- _PROVIDED DATA_:
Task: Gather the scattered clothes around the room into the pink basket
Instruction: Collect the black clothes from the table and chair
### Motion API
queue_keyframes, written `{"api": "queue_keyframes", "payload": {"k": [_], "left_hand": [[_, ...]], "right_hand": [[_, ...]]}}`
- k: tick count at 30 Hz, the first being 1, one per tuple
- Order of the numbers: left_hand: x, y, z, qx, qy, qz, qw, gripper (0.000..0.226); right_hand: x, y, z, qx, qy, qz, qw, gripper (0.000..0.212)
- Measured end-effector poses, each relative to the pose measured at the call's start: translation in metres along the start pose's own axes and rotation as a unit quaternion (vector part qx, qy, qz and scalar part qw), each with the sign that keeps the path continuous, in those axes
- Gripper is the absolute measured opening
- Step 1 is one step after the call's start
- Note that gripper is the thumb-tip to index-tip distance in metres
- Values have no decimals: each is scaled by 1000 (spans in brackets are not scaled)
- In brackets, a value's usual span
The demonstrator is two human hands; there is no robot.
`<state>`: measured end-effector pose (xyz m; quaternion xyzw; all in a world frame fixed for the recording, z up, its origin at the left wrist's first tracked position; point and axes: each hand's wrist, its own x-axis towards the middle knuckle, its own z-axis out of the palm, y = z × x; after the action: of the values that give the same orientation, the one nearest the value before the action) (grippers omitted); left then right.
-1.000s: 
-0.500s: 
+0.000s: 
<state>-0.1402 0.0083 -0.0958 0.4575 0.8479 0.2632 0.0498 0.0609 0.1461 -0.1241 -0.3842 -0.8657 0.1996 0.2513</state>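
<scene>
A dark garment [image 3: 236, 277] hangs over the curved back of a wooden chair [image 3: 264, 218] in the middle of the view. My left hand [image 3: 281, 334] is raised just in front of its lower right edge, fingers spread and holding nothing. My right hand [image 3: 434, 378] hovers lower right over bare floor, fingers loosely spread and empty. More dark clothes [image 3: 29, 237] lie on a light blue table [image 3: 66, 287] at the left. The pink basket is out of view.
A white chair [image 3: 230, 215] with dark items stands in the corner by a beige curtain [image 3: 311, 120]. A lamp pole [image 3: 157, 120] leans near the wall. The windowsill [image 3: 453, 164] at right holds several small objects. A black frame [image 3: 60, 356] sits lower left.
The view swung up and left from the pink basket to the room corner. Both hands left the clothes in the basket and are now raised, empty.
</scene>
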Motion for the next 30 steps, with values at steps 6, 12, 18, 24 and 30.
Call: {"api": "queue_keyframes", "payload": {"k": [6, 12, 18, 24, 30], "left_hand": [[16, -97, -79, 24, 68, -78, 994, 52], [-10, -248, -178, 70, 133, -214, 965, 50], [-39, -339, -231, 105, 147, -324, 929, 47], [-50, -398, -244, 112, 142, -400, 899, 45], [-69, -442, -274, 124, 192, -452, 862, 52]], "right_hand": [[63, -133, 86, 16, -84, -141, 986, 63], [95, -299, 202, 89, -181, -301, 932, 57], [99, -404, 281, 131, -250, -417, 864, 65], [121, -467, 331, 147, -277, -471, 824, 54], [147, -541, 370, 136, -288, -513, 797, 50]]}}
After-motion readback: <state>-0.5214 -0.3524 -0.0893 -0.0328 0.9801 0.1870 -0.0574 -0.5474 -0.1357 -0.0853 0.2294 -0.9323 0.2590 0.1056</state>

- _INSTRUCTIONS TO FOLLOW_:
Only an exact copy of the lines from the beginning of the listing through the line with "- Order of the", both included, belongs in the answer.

- _FINISHED EXERCISE_:
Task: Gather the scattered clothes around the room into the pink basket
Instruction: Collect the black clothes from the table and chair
### Motion API
queue_keyframes, written `{"api": "queue_keyframes", "payload": {"k": [_], "left_hand": [[_, ...]], "right_hand": [[_, ...]]}}`
- k: tick count at 30 Hz, the first being 1, one per tuple
- Order of the numbers: left_hand: x, y, z, qx, qy, qz, qw, gripper (0.000..0.226); right_hand: x, y, z, qx, qy, qz, qw, gripper (0.000..0.212)

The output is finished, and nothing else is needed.